Figure 2. Prmt1 is required for tumor initiation driven by p53/Rb loss.

(A) Conditional knockout Prmt1^f/f mice were crossed to OsxCre⁺, p53^f/f; Rb^f/f to generate OsxCre⁺, p53^f/f; Rb^f/f; Prmt1^f/f mice. Kaplan-Meier survival plot and summary of median survival of Prmt1^+/+, Prmt1^+/f, and Prmt1^f/f OS mice. Logrank test was performed for comparison. *p<0.0001 (B) Western blot analysis of Prmt1 protein expression in Prmt1^+/+, Prmt1 ^+/f, and Prmt1^f/f p53/Rb-null OS tumors. Gapdh expression serves as the loading control. (C) Western blot analysis of Prmt1 protein expression in Cre-ER expressing tumor derived Prmt1^f/f p53/Rb-null mOS cell lines following vehicle (Ethanol) or tamoxifen (4OHT) treatment. (D) Proliferation assessment of conditional Prmt1 KO (Prmt1^f/f CreER) cells expressing a dox-inducible wild-type Prmt1 following vehicle, 4OHT, or both 4OHT and dox treatment by crytal violet staining. (E) Proliferation assessment of conditional Prmt1 KO (Prmt1^f/f CreER) cells expressing a dox-inducible catalytic point mutant Prmt1 (E144Q or G80R) following vehicle, 4OHT, or both 4OHT and dox treatment by crytal violet staining. Representative images of the three replicate experiments are shown.

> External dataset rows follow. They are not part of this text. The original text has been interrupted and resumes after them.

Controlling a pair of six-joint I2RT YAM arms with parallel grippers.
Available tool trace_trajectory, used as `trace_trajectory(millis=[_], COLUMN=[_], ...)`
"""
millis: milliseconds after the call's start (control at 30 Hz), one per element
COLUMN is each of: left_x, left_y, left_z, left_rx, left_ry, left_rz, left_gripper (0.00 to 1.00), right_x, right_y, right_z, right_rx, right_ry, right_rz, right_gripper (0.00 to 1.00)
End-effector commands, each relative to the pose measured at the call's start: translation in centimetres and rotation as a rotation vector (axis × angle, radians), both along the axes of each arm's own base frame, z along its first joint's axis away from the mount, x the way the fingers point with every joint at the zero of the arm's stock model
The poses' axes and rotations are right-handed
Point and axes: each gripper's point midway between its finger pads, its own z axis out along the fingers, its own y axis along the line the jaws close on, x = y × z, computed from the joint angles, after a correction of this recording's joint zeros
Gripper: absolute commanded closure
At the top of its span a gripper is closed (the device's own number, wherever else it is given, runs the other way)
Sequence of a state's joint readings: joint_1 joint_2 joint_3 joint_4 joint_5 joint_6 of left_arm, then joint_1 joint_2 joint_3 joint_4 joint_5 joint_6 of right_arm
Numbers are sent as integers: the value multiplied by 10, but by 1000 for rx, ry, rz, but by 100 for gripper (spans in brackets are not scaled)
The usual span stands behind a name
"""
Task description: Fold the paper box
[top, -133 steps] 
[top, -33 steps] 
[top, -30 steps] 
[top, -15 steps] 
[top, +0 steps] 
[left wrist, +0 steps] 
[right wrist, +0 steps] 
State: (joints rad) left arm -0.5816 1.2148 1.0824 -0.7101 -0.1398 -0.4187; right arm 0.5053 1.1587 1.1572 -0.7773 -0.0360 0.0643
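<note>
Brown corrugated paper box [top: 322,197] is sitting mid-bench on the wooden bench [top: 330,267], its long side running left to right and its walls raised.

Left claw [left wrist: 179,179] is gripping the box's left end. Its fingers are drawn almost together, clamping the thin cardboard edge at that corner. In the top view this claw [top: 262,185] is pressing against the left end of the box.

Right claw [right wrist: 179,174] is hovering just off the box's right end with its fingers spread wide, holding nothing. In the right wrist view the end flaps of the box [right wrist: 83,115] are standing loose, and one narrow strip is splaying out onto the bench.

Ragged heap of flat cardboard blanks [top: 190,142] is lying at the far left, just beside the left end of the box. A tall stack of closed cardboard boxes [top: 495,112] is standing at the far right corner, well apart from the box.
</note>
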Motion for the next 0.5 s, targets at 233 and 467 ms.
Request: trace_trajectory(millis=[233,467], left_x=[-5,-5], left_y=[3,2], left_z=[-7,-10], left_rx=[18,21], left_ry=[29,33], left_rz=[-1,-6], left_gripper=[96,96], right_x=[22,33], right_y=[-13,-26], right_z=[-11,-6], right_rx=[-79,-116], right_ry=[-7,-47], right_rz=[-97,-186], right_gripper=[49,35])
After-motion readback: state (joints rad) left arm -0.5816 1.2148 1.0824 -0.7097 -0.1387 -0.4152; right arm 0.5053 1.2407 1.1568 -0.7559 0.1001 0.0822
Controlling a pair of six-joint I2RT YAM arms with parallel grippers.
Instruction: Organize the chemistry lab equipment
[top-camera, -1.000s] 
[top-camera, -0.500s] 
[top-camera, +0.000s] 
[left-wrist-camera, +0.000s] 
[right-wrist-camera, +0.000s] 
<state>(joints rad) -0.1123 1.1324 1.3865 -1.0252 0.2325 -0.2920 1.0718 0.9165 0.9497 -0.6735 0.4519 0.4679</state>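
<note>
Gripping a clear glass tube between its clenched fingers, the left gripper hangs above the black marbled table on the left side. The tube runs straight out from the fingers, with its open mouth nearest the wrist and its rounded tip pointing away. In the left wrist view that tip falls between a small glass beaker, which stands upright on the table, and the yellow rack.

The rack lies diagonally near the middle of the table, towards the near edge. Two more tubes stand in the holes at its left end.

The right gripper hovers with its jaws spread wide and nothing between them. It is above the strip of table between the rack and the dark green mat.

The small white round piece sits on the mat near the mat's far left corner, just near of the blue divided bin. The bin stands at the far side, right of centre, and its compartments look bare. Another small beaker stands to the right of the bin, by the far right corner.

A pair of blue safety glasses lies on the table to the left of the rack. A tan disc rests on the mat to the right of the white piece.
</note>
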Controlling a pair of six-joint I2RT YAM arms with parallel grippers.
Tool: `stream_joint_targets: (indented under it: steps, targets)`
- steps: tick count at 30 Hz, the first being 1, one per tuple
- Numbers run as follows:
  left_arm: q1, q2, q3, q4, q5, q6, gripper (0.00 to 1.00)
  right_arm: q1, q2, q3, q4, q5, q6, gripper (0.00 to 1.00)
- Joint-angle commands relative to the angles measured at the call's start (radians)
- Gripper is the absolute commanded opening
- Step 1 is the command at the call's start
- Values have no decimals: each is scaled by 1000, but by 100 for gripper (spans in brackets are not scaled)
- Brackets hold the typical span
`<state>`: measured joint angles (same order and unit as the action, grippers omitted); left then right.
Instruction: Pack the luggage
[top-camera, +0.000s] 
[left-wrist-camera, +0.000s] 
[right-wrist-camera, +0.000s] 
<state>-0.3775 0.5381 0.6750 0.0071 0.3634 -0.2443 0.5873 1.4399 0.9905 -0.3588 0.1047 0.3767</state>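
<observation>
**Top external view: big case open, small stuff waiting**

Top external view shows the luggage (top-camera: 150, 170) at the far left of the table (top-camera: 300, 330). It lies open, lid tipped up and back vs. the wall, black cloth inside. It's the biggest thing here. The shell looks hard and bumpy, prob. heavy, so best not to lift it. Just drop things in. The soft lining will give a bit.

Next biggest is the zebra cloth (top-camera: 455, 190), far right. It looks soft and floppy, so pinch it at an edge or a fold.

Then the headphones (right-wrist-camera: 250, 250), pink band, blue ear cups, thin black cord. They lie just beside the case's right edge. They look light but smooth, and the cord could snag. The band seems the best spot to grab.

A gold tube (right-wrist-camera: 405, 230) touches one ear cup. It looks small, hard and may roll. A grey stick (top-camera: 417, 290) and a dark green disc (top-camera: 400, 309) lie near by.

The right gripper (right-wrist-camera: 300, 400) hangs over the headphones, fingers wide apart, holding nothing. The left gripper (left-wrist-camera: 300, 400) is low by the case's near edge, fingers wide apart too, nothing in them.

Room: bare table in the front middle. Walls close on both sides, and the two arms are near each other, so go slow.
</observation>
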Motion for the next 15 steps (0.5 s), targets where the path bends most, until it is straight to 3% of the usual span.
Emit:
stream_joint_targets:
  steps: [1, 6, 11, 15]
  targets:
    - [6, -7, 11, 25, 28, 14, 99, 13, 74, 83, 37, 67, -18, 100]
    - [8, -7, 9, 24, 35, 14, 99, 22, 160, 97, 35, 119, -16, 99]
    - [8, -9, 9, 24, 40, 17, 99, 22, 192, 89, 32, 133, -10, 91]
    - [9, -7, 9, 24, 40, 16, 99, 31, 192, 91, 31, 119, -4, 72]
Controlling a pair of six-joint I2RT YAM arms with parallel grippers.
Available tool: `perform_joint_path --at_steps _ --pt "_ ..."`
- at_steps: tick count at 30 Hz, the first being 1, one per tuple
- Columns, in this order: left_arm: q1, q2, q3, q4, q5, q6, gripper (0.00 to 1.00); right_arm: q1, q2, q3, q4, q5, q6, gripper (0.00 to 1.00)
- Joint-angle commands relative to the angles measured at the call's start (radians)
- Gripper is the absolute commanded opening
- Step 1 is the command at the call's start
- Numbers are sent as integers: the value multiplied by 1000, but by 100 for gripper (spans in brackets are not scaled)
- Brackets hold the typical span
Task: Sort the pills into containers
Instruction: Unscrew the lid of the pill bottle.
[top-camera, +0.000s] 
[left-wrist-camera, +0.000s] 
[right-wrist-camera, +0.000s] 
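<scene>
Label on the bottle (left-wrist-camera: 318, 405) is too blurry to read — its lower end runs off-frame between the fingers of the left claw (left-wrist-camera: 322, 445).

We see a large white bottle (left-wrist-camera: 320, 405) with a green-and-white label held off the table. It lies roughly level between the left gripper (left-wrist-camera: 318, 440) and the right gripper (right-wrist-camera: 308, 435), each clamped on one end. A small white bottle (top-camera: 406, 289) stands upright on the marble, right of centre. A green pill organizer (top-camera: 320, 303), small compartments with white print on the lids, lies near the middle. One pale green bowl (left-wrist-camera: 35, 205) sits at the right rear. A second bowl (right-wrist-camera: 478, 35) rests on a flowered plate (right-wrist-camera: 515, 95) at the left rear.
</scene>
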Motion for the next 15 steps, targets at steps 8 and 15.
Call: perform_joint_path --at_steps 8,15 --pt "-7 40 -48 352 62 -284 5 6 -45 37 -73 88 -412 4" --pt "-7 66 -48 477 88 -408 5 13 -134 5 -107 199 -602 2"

(F) Western blot analysis of doxycycline-inducible murine wild-type Prmt1 (mPrmt1), Prmt1 catalytic mutant (E144Q), human wild-type Prmt1 (hPrmt1), and Prmt1 catalytic mutant (G80R) in 4OHT treated Prmt1 conditional knockout p53/Rb-null mOS cells (Prmt1^f/f CreER).